• [Records for the exercise]:
+---+
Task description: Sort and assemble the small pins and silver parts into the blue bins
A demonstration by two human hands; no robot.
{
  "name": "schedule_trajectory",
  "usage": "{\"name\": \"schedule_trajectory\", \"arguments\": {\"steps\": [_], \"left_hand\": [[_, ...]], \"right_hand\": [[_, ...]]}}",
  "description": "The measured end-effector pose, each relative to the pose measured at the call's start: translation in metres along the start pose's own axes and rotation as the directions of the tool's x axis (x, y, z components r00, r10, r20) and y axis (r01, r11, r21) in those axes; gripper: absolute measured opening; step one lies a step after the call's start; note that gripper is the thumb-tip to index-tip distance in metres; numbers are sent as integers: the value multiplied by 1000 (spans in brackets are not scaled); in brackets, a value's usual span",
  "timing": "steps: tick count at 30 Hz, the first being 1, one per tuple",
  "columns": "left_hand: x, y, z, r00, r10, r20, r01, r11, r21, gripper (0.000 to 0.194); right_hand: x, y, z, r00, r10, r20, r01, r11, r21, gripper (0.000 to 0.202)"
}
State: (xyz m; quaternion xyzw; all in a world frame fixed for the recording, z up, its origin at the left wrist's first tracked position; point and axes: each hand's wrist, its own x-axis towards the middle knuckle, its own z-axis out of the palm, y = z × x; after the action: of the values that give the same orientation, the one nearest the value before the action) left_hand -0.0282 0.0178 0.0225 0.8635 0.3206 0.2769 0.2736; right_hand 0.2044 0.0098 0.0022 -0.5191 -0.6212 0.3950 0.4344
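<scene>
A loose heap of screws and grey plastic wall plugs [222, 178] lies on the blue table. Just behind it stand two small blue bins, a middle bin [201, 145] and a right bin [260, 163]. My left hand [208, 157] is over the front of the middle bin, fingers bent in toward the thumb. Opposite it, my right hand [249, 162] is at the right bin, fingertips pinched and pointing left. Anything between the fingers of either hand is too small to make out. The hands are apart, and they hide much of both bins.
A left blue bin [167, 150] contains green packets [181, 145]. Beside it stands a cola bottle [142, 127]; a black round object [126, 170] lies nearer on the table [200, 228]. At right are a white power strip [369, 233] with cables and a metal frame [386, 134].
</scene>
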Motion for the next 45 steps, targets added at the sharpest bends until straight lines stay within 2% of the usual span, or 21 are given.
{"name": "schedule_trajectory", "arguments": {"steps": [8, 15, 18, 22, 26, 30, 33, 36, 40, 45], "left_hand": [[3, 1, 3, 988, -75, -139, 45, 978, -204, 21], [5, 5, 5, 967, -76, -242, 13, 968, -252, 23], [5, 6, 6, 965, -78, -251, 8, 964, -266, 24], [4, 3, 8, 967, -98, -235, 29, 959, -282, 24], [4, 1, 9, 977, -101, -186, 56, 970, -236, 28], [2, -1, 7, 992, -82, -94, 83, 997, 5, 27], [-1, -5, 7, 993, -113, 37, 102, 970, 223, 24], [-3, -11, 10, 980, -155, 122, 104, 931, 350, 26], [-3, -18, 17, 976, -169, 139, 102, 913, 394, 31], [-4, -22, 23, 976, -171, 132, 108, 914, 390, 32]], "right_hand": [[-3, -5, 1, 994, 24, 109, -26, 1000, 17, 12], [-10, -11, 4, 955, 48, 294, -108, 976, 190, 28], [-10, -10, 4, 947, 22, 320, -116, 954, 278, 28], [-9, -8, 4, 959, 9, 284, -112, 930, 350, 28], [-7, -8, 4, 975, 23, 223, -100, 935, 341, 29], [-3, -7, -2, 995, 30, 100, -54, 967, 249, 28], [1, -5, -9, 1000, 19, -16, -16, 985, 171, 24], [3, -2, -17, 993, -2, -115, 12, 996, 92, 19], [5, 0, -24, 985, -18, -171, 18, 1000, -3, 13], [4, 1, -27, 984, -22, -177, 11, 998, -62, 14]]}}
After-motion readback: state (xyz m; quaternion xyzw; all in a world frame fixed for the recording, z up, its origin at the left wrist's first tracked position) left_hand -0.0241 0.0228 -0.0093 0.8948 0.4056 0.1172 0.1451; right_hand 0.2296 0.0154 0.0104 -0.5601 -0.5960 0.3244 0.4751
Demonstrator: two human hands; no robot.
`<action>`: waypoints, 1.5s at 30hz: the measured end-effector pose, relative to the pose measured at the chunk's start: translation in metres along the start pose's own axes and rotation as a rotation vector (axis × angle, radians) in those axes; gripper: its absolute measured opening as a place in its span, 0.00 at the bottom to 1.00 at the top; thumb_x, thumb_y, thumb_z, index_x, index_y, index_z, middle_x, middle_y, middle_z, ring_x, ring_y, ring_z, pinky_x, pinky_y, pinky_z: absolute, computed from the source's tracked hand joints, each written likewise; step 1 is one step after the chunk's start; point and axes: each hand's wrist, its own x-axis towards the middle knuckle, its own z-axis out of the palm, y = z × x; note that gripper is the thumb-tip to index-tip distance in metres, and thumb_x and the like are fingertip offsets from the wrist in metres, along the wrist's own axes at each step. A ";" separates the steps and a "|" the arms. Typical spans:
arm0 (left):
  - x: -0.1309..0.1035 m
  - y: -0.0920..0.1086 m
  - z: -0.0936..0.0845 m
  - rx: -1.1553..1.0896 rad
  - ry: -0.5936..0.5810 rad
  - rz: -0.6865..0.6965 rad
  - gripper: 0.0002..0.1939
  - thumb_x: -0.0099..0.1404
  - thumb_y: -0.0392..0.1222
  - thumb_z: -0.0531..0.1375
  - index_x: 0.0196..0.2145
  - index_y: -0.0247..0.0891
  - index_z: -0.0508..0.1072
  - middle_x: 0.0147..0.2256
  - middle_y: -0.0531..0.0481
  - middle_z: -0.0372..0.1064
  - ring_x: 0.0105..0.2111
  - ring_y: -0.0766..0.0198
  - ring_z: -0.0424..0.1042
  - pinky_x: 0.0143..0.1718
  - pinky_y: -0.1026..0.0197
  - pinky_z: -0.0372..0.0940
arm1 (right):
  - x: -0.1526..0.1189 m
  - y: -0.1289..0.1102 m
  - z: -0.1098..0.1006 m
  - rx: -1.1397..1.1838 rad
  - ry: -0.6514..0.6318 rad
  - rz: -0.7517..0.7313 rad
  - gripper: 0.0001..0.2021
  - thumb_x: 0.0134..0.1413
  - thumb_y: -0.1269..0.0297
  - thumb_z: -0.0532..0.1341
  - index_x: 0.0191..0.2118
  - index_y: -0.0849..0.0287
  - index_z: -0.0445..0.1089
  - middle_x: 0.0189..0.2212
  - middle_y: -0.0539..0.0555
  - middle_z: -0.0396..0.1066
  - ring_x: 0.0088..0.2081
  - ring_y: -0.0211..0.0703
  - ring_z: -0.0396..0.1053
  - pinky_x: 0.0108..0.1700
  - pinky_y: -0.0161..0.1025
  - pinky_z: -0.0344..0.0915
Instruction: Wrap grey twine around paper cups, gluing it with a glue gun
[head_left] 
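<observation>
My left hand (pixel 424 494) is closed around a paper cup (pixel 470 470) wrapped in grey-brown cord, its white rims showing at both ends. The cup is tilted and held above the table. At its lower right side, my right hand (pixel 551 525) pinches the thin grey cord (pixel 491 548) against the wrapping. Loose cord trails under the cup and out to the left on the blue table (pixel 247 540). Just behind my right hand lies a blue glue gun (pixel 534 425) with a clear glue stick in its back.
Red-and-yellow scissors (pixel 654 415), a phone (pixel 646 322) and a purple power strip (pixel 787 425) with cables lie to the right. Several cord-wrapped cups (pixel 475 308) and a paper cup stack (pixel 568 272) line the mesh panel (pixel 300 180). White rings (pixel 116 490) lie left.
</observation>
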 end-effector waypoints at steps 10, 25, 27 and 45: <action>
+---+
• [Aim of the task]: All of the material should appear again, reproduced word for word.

• [Output of the task]:
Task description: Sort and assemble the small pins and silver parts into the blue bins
A demonstration by two human hands; no robot.
{
  "name": "schedule_trajectory",
  "usage": "{\"name\": \"schedule_trajectory\", \"arguments\": {\"steps\": [_], \"left_hand\": [[_, ...]], \"right_hand\": [[_, ...]]}}",
  "description": "The measured end-effector pose, each relative to the pose measured at the call's start: translation in metres along the start pose's own axes and rotation as the directions of the tool's x axis (x, y, z components r00, r10, r20) and y axis (r01, r11, r21) in those axes; gripper: absolute measured opening; step one lies a step after the call's start; note that gripper is the thumb-tip to index-tip distance in metres; numbers are sent as integers: the value multiplied by 1000 (spans in brackets are not scaled); in brackets, a value's usual span",
  "timing": "steps: tick count at 30 Hz, the first being 1, one per tuple",
  "columns": "left_hand: x, y, z, r00, r10, r20, r01, r11, r21, gripper (0.000 to 0.194); right_hand: x, y, z, r00, r10, r20, r01, r11, r21, gripper (0.000 to 0.202)"
}
State: (xyz m; quaternion xyzw; all in a world frame fixed for the recording, z up, its origin at the left wrist's first tracked position; point and axes: each hand's wrist, its own x-axis towards the middle knuckle, its own z-axis out of the palm, y = z × x; after the action: of the values that give the same orientation, the one nearest the value before the action) left_hand -0.0282 0.0178 0.0225 0.8635 0.3206 0.2769 0.2736; right_hand 0.2044 0.0098 0.0022 -0.5191 -0.6212 0.3950 0.4344
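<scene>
A loose heap of screws and grey plastic wall plugs [222, 178] lies on the blue table. Just behind it stand two small blue bins, a middle bin [201, 145] and a right bin [260, 163]. My left hand [208, 157] is over the front of the middle bin, fingers bent in toward the thumb. Opposite it, my right hand [249, 162] is at the right bin, fingertips pinched and pointing left. Anything between the fingers of either hand is too small to make out. The hands are apart, and they hide much of both bins.
A left blue bin [167, 150] contains green packets [181, 145]. Beside it stands a cola bottle [142, 127]; a black round object [126, 170] lies nearer on the table [200, 228]. At right are a white power strip [369, 233] with cables and a metal frame [386, 134].
</scene>
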Motion for the next 45 steps, targets added at the sharpest bends until straight lines stay within 2% of the usual span, or 21 are given.
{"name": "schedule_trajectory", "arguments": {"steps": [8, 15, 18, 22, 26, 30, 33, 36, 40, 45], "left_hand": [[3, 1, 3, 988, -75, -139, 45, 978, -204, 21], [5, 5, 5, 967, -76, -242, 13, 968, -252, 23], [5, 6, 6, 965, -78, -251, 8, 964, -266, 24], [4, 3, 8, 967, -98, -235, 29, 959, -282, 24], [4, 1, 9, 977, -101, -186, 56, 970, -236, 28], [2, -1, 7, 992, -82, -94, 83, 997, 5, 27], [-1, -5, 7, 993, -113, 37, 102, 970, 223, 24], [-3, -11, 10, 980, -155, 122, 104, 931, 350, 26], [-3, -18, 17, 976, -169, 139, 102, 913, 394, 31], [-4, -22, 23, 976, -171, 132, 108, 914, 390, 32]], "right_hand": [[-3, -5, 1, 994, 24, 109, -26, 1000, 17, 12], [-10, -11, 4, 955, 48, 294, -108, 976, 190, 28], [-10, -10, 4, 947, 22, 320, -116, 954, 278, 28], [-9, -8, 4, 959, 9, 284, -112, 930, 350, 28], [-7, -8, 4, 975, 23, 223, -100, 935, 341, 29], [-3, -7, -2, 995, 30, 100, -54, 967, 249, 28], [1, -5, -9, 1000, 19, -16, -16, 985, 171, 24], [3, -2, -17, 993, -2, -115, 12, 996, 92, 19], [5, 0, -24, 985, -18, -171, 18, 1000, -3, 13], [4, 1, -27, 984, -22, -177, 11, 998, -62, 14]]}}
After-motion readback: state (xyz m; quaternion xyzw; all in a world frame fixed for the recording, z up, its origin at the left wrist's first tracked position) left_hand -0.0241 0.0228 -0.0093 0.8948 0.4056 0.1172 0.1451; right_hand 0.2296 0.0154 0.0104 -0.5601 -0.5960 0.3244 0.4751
Demonstrator: two human hands; no robot.
`<action>`: waypoints, 1.5s at 30hz: the measured end-effector pose, relative to the pose measured at the chunk's start: translation in metres along the start pose's own axes and rotation as a rotation vector (axis × angle, radians) in those axes; gripper: its absolute measured opening as a place in its span, 0.00 at the bottom to 1.00 at the top; thumb_x, thumb_y, thumb_z, index_x, index_y, index_z, middle_x, middle_y, middle_z, ring_x, ring_y, ring_z, pinky_x, pinky_y, pinky_z: absolute, computed from the source's tracked hand joints, each written likewise; step 1 is one step after the chunk's start; point and axes: each hand's wrist, its own x-axis towards the middle knuckle, its own z-axis out of the palm, y = z × x; note that gripper is the thumb-tip to index-tip distance in metres, and thumb_x and the like are fingertip offsets from the wrist in metres, along the wrist's own axes at each step. A ";" separates the steps and a "|" the arms. Typical spans:
arm0 (left):
  - x: -0.1309..0.1035 m
  - y: -0.0920..0.1086 m
  - z: -0.0936..0.0845 m
  - rx: -1.1553..1.0896 rad
  - ry: -0.5936..0.5810 rad
  - rz: -0.6865..0.6965 rad
  - gripper: 0.0002..0.1939
  - thumb_x: -0.0099..0.1404
  - thumb_y: -0.0392..0.1222
  - thumb_z: -0.0531..0.1375
  - index_x: 0.0196..0.2145
  - index_y: -0.0247..0.0891
  - index_z: -0.0508..0.1072
  - middle_x: 0.0147..0.2256
  - middle_y: -0.0531..0.0481
  - middle_z: -0.0372..0.1064
  - ring_x: 0.0105..0.2111
  - ring_y: -0.0766..0.0198
  - ring_z: -0.0424..0.1042
  - pinky_x: 0.0143..0.1718
  - pinky_y: -0.1026..0.0197
  - pinky_z: -0.0372..0.0940
arm1 (right):
  - x: -0.1526..0.1189 m
  - y: -0.1289..0.1102 m
  - z: -0.1098..0.1006 m
  - rx: -1.1397..1.1838 rad
  - ry: -0.6514..0.6318 rad
  - rz: -0.7517..0.7313 rad
  - gripper: 0.0001..0.2021
  - thumb_x: 0.0134..0.1413
  - thumb_y: -0.1269..0.0297
  - thumb_z: -0.0532..0.1341
  - index_x: 0.0191..0.2118
  - index_y: -0.0849..0.0287
  - index_z: -0.0445..0.1089
  - middle_x: 0.0189..0.2212
  - middle_y: -0.0539..0.0555
  - middle_z: -0.0396..0.1066
  - ring_x: 0.0088..0.2081
  - ring_y: -0.0211..0.0703
  - ring_z: -0.0396..0.1053
  - pinky_x: 0.0108..0.1700
  - pinky_y: -0.0161..0.1025
  - pinky_z: -0.0344..0.0915
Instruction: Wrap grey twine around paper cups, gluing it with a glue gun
[head_left] 
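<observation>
My left hand (pixel 424 494) is closed around a paper cup (pixel 470 470) wrapped in grey-brown cord, its white rims showing at both ends. The cup is tilted and held above the table. At its lower right side, my right hand (pixel 551 525) pinches the thin grey cord (pixel 491 548) against the wrapping. Loose cord trails under the cup and out to the left on the blue table (pixel 247 540). Just behind my right hand lies a blue glue gun (pixel 534 425) with a clear glue stick in its back.
Red-and-yellow scissors (pixel 654 415), a phone (pixel 646 322) and a purple power strip (pixel 787 425) with cables lie to the right. Several cord-wrapped cups (pixel 475 308) and a paper cup stack (pixel 568 272) line the mesh panel (pixel 300 180). White rings (pixel 116 490) lie left.
</observation>
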 end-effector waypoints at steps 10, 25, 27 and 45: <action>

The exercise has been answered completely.